> **Aim of the exercise**:
Output the first line of the listing and each line after it, up to and including the line that contains "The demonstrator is", exactly as written, minus the pictures.

> **Dataset extract**:
^^^^

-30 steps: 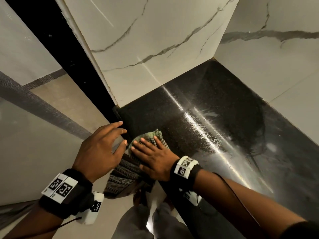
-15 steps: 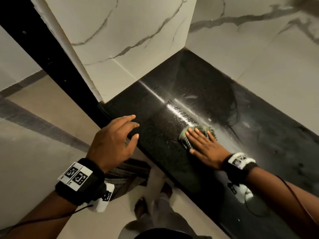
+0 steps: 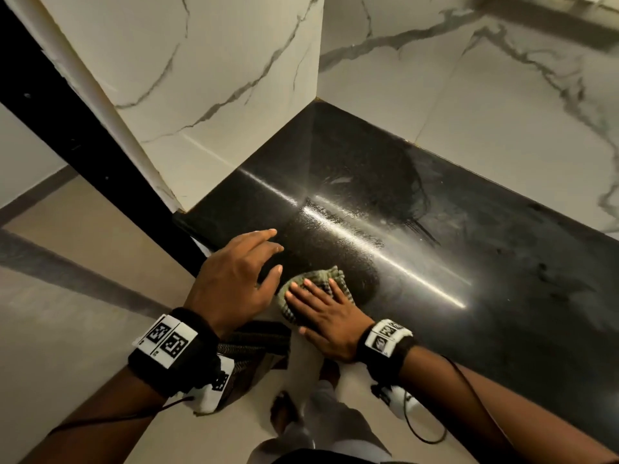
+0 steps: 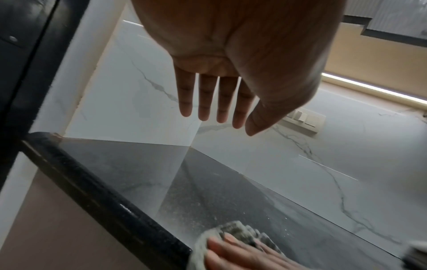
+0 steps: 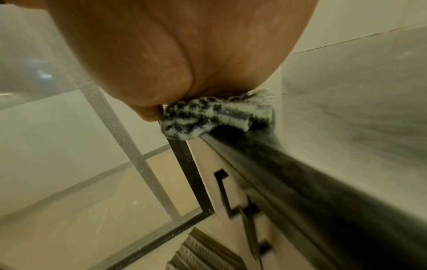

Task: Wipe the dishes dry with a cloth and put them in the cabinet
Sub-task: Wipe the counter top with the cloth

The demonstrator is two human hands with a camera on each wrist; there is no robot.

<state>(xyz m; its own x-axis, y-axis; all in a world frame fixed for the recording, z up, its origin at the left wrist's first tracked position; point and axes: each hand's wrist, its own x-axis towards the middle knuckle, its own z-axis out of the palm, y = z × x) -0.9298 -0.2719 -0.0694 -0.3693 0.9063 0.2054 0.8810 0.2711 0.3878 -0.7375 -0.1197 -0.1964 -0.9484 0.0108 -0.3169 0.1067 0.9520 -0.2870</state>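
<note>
Left hand (image 3: 234, 283): we hover it over the counter edge, fingers straight and loose, holding nothing.
Cloth (image 3: 330, 274): bunched at the front edge of the black countertop (image 3: 502, 296), under the flat, pressing fingers of our right hand (image 3: 330, 324).
Step, we judge: wiping the counter. No dishes are in view, so next we fetch one.
</note>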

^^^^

> **Answer for this exercise**:
-30 steps: 
-15 steps: 
+0 steps: 
+0 steps: 
+0 steps: 

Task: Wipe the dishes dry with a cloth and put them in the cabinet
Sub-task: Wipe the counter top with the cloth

The demonstrator is two human hands with a camera on each wrist; there is no robot.

The answer has been supplied in full.